Extended Data Fig. 4: RA fibrogenic fibroblast subtyping and quantification.

a, UMAP projection of synovial fibroblasts with cluster annotations (top, ref.¹⁵) and projection of the fibrogenic score onto the UMAP as calculated by UCell (below). b, UMAP projection (top) of subsetted and re-clustered fibroblasts that had fibrogenic signature scores in the top decile. Dotplot of selected genes differentially expressed across clusters with the color representing scaled expression and size of the dot representing percent of cells expressing the gene. c, Violin plot of select genes differentially enriched in the POSTNhi versus COMPhi clusters with the bar representing median expression and p-values calculated using a two-sided Wilcoxon test. (Top) p < 2.2e-16 between POSTNhi cluster and other clusters, (Bottom) p < 2.2e-16 between COMPhi cluster and other clusters for indicated genes. d, Volcano plot representing differentially expressed genes in non-responders versus responders from bulk RNA-sequencing analysis of synovial tissue derived from treatment naïve patients. Genes in the upper right quadrant are log2 fold change > 1, padj < 0.05 between non-responders and responders. Differential expression was tested with DESeq2 (negative-binomial GLM; Wald test); p-values are FDR-corrected. Genes part of the fibrogenic signature are highlighted. e, Jitter plot representing normalized transcript detection of DKK3, FMOD, and POSTN from pre-treatment spatial transcriptomics data by response status. Statistics by two-sided Wilcoxon test. f, UMAP projection of COMP expression separated by remission status. g, plots showing correlation between baseline COMP+ cell abundance and indicated DAS28-ESR timepoint or changes in DAS28-ESR components.

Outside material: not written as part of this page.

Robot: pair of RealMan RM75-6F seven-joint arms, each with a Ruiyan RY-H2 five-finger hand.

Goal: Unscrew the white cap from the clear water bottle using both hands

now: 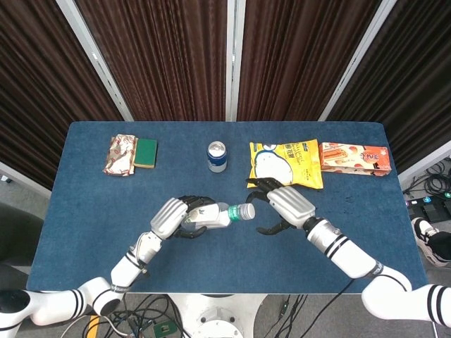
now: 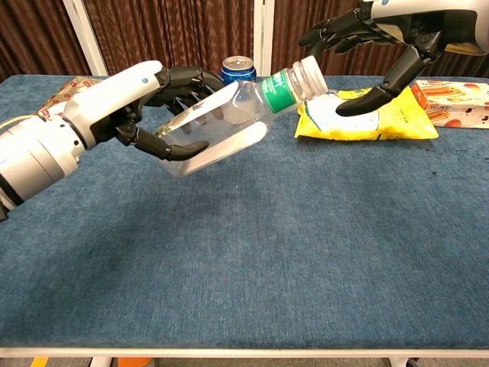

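bottle (image 2: 218, 126) in left hand (image 2: 141, 103) | right hand (image 2: 382, 42) beside cap (image 2: 309, 78)

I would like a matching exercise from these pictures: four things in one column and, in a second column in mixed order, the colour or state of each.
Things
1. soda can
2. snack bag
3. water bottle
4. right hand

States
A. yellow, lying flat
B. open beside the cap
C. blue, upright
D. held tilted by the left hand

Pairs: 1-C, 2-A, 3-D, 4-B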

Statistical evaluation by two-sided Pearson correlation test. h, Stacked barplot representing the cell type composition of niche tiles that were classified as low (“lo”), medium (“mid”) or high (“hi”) for fibrogenic scores. i, violin plots representing the distribution of tile-level fibrogenic scores per indicated niche by remission status. The dots represent the median fibrogenic score per patient. Statistical comparison by GLM with dataset (biopsy) as a cofactor, FDR-corrected.